• _Exercise description_
Beginning with the line that holds "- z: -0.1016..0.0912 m" and ending with the last line below, please copy every line exactly, add nothing, and leave out the pictures.

• _Given material_
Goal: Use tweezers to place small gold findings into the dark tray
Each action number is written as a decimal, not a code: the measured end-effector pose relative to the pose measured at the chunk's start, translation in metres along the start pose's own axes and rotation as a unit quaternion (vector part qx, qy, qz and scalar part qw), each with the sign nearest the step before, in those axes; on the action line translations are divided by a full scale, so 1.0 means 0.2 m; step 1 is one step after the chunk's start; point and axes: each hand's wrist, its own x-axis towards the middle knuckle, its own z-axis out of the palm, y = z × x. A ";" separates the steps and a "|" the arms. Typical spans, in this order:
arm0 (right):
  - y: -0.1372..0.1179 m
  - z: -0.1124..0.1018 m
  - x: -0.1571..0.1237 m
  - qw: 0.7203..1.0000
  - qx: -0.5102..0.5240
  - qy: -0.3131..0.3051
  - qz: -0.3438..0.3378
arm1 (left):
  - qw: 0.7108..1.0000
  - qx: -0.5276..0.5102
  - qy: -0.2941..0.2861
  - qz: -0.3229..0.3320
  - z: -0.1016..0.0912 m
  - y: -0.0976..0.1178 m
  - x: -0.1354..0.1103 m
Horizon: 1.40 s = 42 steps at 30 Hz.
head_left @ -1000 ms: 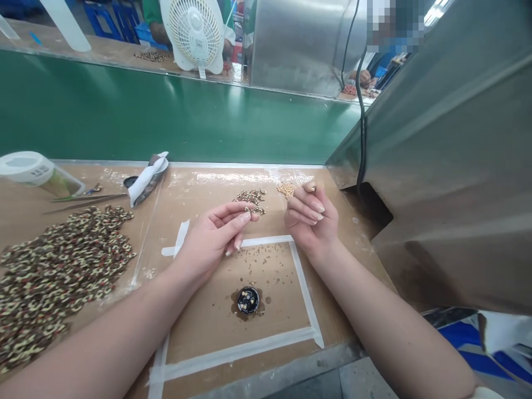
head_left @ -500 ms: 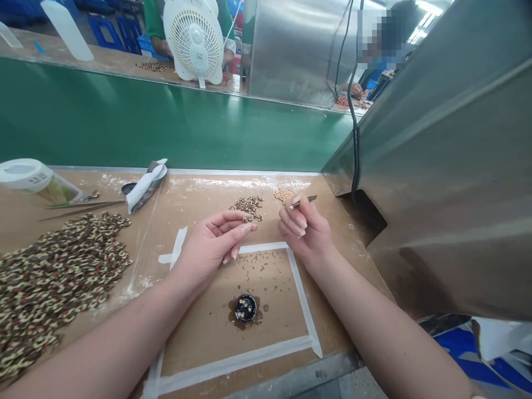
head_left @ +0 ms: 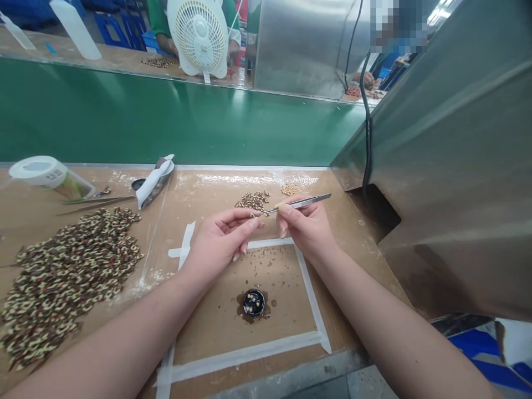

• _Answer to this problem_
  - z: -0.1016..0.0912 m
  - y: -0.0976..0.1178 m
  - x: -0.1354..0.1103 m
Horizon: 1.40 s = 42 steps at 30 Hz.
head_left @ -1000 ms: 
head_left @ -500 ms: 
head_left @ +0 ms: 

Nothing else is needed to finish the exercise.